Understand what stocks comprise the DJIA. The DJIA includes U.S.-listed stocks of 30 of the largest and best-known companies providing non-transportation and non-utility goods and services. Because the goal of the DJIA is to measure the performance of the U.S. economy as a whole, this definition of "industrial" is intentionally broad. The editors of the WSJ maintain the list of these stocks, so the process is somewhat subjective.


Step 2

Obtain a DJIA quote. Numerous financial websites offer stock and index quotes, with both real-time and delayed quotes. Different companies use different symbols to represent the index: "^DJI" (Yahoo! Finance); "DJIND" (E*Trade Financial); "DJIA" (TD Ameritrade); "DOW" ( Again, because the DJIA is an index and not a security, the companies can use different "symbols" to track the index in their individual systems.


Step 3

Learn how to read an index quote. Quotes generally show the price (a cumulative price of the last trades for each of the 30 companies underlying the index); the opening/high/low/previous close price; the year-to-date (YTD) percentage change in the price; volume (total number of shares traded for the 30 companies that day); and the 52-week price range (high and low).


Step 4

Compare the individual stocks underlying the index. The 30 companies that make up the DJIA are some of the largest companies in the country. But that does not mean that they are immune to forces that affect smaller companies. GM was a component of the DJIA from 1925 until the automaker went bankrupt in 2009. Citigroup, which also was replaced in 2009, had been a component company since 1997.


Step 5

Compare the DJIA with other indices. Standard and Poor's (S&P) 500, Russell Investment Group's Russell 2000, and the Wilshire 5000 index are other popular stock market indices. The DJIA tracks 30 stocks, whereas the Wilshire 5000, as the name implies, tracks 5000 stocks and as such is considered a Total Stock Market Index.

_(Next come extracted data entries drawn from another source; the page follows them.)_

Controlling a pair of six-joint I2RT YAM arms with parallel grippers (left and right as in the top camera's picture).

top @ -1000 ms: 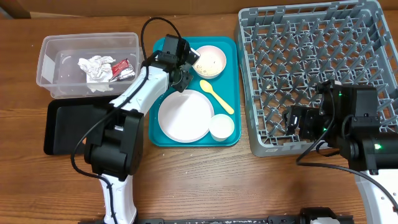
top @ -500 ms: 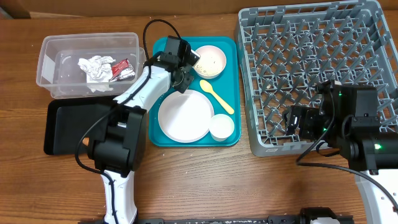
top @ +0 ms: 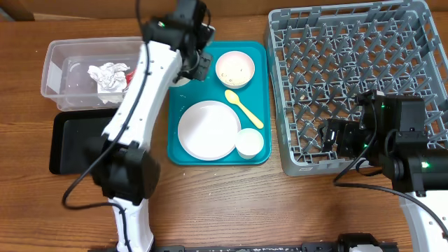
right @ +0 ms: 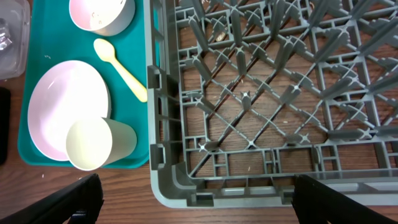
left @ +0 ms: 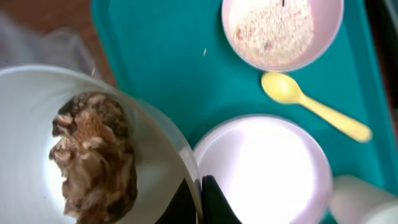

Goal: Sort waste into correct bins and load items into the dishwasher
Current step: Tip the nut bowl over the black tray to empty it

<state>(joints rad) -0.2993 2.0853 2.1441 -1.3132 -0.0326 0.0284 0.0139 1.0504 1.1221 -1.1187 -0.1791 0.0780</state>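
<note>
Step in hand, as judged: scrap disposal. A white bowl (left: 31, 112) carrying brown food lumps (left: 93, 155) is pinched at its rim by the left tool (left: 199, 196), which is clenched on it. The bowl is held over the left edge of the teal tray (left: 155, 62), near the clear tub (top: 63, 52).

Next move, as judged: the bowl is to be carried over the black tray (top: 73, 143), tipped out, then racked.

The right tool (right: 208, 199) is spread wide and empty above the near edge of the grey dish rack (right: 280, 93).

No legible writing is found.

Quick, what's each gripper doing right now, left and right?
Left gripper: closed on the rim of the white bowl holding brown food lumps.
Right gripper: open, holding nothing.
</note>
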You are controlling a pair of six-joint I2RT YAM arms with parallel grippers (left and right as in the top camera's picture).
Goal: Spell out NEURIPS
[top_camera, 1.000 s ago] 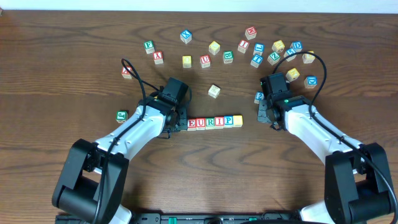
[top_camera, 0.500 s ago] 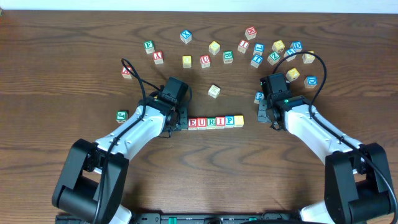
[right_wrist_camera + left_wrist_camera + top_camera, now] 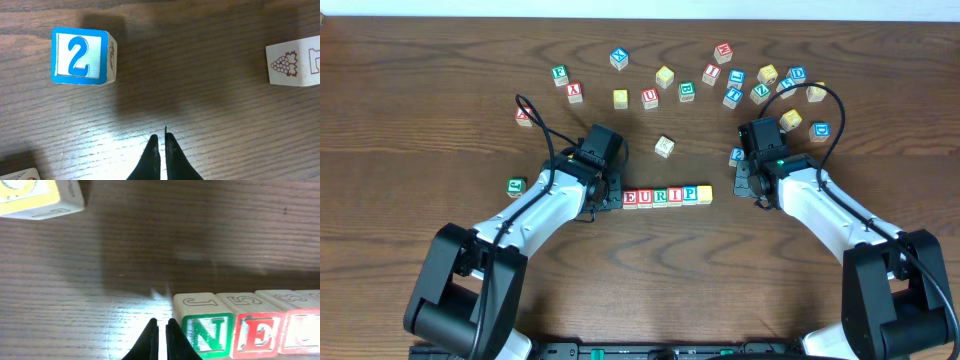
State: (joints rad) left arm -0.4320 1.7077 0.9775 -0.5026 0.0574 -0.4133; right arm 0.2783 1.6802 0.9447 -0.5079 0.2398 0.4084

Dow Jones also offers a number of other indices, such as international and technology indices. No one index provides the whole picture of the market, so be sure to review other indices as well.


Some beginning investors think they can just buy shares in the index itself, but that is not the case. The index tracks stocks; it is not itself an investment. Instead, an investor can either purchase shares for each of the 30 companies underlying the index, or look for mutual funds or exchange traded funds (ETFs) that track the index.